STOCKHOLM (AP) -- A Swedish prosecutor has charged three Volvo executives with bribery in relation to the U.N. oil-for-food program during Saddam Hussein's rule in Iraq, court papers said Friday.
Prosecutor Christer van der Kwast said the men, employed in the Volvo Construction Equipment International AB unit, paid out hundreds of thousands of euros in exchange for contracts between 2000 and 2002, thereby committing "grave sanction breach" -- the formal charge.
The men, who were not named, allegedly gave several Iraqi ministries payouts for contracts through false companies, thus breaking U.N. sanctions, according to court papers obtained Friday by The Associated Press. The charges were laid at the Eskilstuna District Court near Stockholm on Thursday.
It was not immediately clear what punishment the men would face if found guilty. Van der Kwast has reportedly said he would demand prison sentences.
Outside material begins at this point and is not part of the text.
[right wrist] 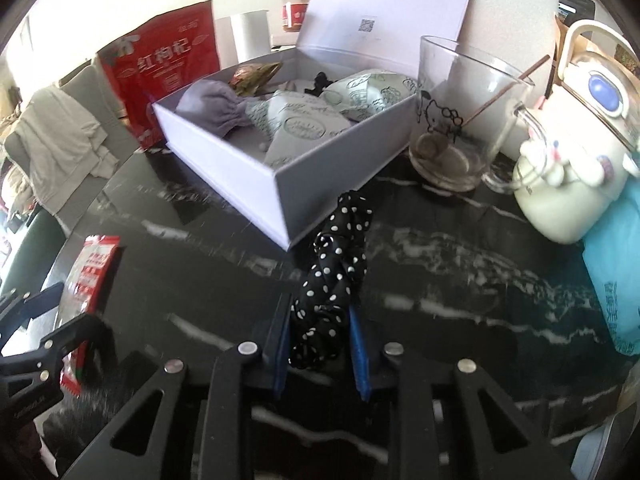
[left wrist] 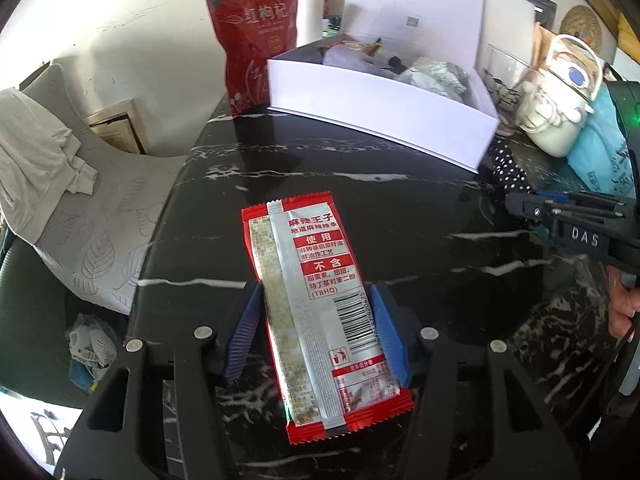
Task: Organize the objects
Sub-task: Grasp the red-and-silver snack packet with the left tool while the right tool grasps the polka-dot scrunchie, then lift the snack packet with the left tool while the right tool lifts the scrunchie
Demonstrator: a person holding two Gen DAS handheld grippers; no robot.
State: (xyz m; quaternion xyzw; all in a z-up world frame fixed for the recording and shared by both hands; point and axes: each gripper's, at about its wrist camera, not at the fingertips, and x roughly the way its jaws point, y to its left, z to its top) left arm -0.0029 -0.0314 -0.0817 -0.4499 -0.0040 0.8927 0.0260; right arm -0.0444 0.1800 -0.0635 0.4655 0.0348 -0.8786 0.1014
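Left wrist view: left hand-held gripper (left wrist: 316,328) clamps the snack packet (left wrist: 316,304) lying on the tabletop (left wrist: 420,208), long axis toward the open white box (left wrist: 380,120). Right hand-held gripper (right wrist: 320,340) pinches the polka-dot scrunchie (right wrist: 332,280), nearer the box.

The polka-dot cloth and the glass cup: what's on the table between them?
Nothing: only bare dark marble table separates the polka-dot cloth from the glass cup, seen in the right wrist view.

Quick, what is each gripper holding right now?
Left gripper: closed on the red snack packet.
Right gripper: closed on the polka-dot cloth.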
Van der Kwast said the breaches of U.N. sanctions by the men had been "systematic ... and included so-called kickbacks to be paid out to Iraq, violating valid U.N. sanctions."
The $64 billion oil-for-food program ran between 1996-2003 and allowed Iraq to sell oil in exchange for humanitarian goods such as food and medicine. It was meant to alleviate the suffering of ordinary Iraqis caused by U.N. sanctions imposed after Saddam's 1990 invasion of Kuwait.
However, Saddam's regime corrupted the program by accepting bribes and choosing the buyers of Iraqi oil and sellers of humanitarian goods.
The Volvo unit was one of some 2,200 companies listed in a 2005 U.N.-backed investigation as having colluded with Saddam's government. The report said the companies in the probe paid a total $1.8 billion in kickbacks and illicit surcharges to Iraq.
The inquiry unveiled documents showing just how troubled the oil-for-food program had been, turning the issue over to the home governments of the companies involved, allowing them to request documents and other materials for their own prosecution bodies.
Other Swedish companies mentioned in the report included engineering company Atlas Copco AB and truck maker Scania AB. Van der Kwast told Svenska Dagbladet he would make a decision on whether to bring charges against Scania shortly.
Last year, Volvo agreed to pay $19.6 million in settlement to the U.S. government to resolve issues related to the oil-for-food program.